--- EXERCISE DATA Enclosed Below ---

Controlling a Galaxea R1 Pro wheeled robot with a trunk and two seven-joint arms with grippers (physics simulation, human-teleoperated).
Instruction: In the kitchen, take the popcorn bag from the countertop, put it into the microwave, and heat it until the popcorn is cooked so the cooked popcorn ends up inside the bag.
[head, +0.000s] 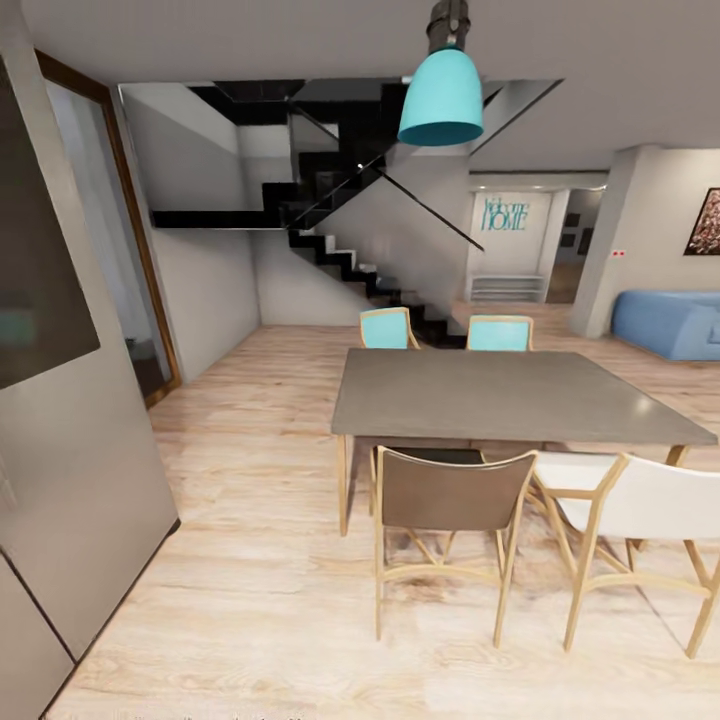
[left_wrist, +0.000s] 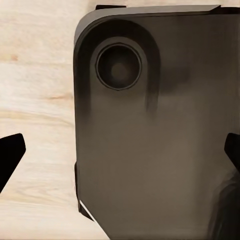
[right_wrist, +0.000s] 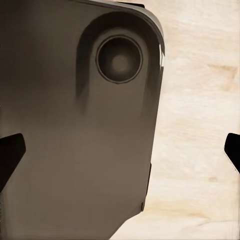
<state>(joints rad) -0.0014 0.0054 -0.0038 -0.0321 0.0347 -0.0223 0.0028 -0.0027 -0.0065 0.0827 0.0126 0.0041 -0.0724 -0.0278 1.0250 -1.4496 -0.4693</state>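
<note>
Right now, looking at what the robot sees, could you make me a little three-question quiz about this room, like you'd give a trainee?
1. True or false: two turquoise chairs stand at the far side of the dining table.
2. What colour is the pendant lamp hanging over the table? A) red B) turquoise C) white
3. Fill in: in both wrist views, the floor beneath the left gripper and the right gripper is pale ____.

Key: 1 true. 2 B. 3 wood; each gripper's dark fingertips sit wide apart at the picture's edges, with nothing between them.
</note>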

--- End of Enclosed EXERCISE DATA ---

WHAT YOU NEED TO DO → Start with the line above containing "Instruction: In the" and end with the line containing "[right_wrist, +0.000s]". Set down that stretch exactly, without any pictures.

OUTPUT BELOW →
Instruction: In the kitchen, take the popcorn bag from the countertop, put it into the microwave, and heat it until the popcorn is cooked so the cooked popcorn ends up inside the bag.
[head, +0.000s] 
[left_wrist, +0.000s] 
[right_wrist, +0.000s] 

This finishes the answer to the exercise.